● INPUT DATA:
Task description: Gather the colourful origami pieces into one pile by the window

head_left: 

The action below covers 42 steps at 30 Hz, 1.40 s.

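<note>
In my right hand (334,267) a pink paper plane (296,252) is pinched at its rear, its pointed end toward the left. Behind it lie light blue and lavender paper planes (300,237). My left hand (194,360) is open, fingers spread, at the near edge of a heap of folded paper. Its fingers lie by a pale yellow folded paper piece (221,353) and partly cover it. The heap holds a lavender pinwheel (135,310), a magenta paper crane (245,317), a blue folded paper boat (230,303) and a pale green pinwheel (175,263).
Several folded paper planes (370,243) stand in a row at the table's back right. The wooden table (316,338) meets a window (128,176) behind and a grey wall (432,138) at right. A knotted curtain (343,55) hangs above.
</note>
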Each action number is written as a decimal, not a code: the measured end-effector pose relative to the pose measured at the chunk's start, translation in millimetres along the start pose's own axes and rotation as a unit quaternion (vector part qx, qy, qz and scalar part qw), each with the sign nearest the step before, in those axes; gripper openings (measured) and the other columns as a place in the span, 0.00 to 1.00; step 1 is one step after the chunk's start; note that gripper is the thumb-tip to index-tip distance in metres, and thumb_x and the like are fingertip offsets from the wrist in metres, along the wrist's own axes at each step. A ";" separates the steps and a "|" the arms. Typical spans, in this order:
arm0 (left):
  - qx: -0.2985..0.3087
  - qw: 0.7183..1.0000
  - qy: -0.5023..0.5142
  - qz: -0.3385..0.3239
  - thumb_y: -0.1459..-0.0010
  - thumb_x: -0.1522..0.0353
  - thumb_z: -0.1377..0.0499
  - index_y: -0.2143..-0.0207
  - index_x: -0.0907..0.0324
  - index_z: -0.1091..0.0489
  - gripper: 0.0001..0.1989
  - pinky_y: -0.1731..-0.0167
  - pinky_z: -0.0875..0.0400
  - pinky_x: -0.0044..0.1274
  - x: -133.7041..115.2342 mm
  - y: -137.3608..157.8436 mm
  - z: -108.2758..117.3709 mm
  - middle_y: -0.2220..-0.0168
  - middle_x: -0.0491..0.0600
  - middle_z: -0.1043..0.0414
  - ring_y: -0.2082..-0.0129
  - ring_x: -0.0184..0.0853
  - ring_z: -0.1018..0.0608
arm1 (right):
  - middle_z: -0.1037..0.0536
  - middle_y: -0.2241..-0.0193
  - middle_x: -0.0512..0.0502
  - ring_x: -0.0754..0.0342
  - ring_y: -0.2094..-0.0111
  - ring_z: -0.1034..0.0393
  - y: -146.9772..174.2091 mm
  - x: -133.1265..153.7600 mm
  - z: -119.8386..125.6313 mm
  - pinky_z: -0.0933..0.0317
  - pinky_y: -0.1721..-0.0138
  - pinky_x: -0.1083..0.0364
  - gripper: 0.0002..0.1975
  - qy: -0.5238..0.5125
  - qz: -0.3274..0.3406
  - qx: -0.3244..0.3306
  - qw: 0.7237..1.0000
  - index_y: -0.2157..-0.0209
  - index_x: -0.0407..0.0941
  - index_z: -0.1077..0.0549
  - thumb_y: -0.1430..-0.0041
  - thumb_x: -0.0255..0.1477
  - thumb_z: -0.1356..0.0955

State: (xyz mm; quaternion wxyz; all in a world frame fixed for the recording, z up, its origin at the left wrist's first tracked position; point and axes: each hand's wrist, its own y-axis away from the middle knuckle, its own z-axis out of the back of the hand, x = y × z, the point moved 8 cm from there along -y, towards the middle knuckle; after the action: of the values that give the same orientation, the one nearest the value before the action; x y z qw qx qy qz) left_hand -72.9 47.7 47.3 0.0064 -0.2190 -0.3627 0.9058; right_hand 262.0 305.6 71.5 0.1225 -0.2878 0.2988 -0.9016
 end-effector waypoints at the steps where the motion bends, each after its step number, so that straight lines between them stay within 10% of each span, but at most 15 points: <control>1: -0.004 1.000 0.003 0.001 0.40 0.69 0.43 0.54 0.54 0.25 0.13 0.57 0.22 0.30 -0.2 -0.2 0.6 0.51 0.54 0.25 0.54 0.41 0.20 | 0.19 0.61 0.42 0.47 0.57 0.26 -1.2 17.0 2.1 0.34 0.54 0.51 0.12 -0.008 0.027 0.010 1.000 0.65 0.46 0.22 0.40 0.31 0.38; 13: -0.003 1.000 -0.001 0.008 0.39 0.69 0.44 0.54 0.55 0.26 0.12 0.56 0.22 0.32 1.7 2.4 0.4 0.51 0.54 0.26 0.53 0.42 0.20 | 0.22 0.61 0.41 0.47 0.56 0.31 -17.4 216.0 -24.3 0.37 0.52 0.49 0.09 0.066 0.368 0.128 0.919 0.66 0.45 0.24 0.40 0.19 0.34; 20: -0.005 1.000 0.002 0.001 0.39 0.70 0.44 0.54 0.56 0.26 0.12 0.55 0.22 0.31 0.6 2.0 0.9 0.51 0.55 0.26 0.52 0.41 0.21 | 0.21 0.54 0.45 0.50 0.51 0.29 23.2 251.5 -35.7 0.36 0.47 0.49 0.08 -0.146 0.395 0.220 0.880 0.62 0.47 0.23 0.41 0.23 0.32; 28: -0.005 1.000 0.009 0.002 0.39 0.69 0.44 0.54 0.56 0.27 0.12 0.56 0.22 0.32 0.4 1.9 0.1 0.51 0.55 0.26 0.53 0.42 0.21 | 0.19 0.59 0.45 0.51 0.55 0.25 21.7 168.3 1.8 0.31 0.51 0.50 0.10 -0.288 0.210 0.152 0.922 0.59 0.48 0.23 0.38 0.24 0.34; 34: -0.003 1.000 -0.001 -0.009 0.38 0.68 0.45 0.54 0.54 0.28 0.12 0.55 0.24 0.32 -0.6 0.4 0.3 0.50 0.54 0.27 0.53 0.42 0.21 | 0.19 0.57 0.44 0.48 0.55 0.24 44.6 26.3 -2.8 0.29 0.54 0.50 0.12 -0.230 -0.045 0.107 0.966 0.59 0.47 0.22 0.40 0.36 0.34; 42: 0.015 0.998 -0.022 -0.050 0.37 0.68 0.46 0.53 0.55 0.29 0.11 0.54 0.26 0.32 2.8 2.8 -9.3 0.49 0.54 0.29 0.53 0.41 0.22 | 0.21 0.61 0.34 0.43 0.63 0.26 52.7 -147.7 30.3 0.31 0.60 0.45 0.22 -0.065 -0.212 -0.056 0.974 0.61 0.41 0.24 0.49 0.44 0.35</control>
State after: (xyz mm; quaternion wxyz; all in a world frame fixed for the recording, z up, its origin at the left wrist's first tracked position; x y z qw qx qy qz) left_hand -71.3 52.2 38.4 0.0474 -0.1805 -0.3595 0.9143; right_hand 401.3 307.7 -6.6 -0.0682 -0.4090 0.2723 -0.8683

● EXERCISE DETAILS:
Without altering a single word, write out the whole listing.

● RESPONSE AREA:
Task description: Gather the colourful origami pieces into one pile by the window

head_left: 

The action below covers 42 steps at 30 Hz, 1.40 s.

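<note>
In my right hand (334,267) a pink paper plane (296,252) is pinched at its rear, its pointed end toward the left. Behind it lie light blue and lavender paper planes (300,237). My left hand (194,360) is open, fingers spread, at the near edge of a heap of folded paper. Its fingers lie by a pale yellow folded paper piece (221,353) and partly cover it. The heap holds a lavender pinwheel (135,310), a magenta paper crane (245,317), a blue folded paper boat (230,303) and a pale green pinwheel (175,263).
Several folded paper planes (370,243) stand in a row at the table's back right. The wooden table (316,338) meets a window (128,176) behind and a grey wall (432,138) at right. A knotted curtain (343,55) hangs above.
</note>
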Each action number is written as a decimal, not a code: the measured end-effector pose relative to the pose measured at the chunk's start, translation in millimetres along the start pose's own axes and rotation as a unit quaternion (vector part qx, qy, qz and scalar part qw), each with the sign nearest the step before, in those axes; gripper openings (measured) and the other columns as a place in the span, 0.00 to 1.00; step 1 is one step after the chunk's start; note that gripper is the thumb-tip to index-tip distance in metres, and thumb_x and the like are fingertip offsets from the wrist in metres, along the wrist's own axes at each step. A ";" separates the steps and a "|" the arms. Typical spans, in this order:
arm0 (left):
  - qx: -0.2985..0.3087
  - qw: 0.7183..1.0000
  - qy: -0.5023..0.5142
  - qz: -0.3385..0.3239
  - thumb_y: -0.1459..-0.0010
  - thumb_x: -0.1522..0.0353
  - thumb_z: -0.1377..0.0499
  - index_y: -0.2143..-0.0207
  - index_x: -0.0907..0.0324
  - index_z: -0.1091..0.0489
  - gripper: 0.0001..0.1989
  - pinky_y: -0.1731..-0.0167
  - pinky_z: -0.0875..0.0400
  - pinky_x: -0.0044..0.1274
  - x: -133.7041..115.2342 mm
  - y: -137.3608..157.8436 mm
  - z: -108.2758..117.3709 mm
  - middle_y: -0.2220..-0.0168
  - middle_x: -0.0491..0.0600
  - middle_z: -0.1043..0.0414
  - ring_y: -0.2082..-0.0129
  - ring_x: -0.0184..0.0853
  - ring_z: -0.1018..0.0608
arm1 (right):
  - middle_z: -0.1037..0.0536
  - middle_y: -0.2241..-0.0193
  - middle_x: -0.0512..0.0502
  - ring_x: -0.0754..0.0342
  - ring_y: -0.2094..-0.0111
  - ring_z: -0.1034..0.0393
  - y: -146.9772..174.2091 mm
  - x: -133.1265..153.7600 mm
  - z: -119.8386..125.6313 mm
  - pinky_z: -0.0933..0.0317
  - pinky_y: -0.1721..-0.0138
  - pinky_x: -0.1083..0.0364
  - gripper: 0.0002..0.1975
  - qy: -0.5238..0.5125
  - qz: -0.3274..0.3406
  - qx: -0.3244..0.3306
  - qw: 0.7237..1.0000
  - index_y: -0.2157..-0.0209
  - index_x: -0.0407..0.0941
  - index_z: -0.1077..0.0549
  - thumb_y: -0.1430..-0.0041
  - thumb_x: -0.0255..0.1477
  - thumb_z: -0.1356..0.0955

State: (xyz mm; quaternion wxyz; all in a world frame fixed for the recording, z up, its origin at the left wrist's first tracked position; point and axes: each hand's wrist, its own y-axis away from the middle knuckle, its own z-axis out of the back of the hand, x = y × z, the point moved 8 cm from there along -y, towards the middle knuckle; after the action: of the values that give the same orientation, the one nearest the value before the action; x y z qw qx qy qz) left_hand -72.9 47.7 47.3 0.0064 -0.2190 -0.3627 0.9058; right_hand 262.0 305.6 71.5 0.1225 -0.2878 0.2988 -0.9016
 end-effector waypoints at the steps where the motion bends, each after its step number, so that straight lines between them stay within 10% of each span, but at most 15 points: <control>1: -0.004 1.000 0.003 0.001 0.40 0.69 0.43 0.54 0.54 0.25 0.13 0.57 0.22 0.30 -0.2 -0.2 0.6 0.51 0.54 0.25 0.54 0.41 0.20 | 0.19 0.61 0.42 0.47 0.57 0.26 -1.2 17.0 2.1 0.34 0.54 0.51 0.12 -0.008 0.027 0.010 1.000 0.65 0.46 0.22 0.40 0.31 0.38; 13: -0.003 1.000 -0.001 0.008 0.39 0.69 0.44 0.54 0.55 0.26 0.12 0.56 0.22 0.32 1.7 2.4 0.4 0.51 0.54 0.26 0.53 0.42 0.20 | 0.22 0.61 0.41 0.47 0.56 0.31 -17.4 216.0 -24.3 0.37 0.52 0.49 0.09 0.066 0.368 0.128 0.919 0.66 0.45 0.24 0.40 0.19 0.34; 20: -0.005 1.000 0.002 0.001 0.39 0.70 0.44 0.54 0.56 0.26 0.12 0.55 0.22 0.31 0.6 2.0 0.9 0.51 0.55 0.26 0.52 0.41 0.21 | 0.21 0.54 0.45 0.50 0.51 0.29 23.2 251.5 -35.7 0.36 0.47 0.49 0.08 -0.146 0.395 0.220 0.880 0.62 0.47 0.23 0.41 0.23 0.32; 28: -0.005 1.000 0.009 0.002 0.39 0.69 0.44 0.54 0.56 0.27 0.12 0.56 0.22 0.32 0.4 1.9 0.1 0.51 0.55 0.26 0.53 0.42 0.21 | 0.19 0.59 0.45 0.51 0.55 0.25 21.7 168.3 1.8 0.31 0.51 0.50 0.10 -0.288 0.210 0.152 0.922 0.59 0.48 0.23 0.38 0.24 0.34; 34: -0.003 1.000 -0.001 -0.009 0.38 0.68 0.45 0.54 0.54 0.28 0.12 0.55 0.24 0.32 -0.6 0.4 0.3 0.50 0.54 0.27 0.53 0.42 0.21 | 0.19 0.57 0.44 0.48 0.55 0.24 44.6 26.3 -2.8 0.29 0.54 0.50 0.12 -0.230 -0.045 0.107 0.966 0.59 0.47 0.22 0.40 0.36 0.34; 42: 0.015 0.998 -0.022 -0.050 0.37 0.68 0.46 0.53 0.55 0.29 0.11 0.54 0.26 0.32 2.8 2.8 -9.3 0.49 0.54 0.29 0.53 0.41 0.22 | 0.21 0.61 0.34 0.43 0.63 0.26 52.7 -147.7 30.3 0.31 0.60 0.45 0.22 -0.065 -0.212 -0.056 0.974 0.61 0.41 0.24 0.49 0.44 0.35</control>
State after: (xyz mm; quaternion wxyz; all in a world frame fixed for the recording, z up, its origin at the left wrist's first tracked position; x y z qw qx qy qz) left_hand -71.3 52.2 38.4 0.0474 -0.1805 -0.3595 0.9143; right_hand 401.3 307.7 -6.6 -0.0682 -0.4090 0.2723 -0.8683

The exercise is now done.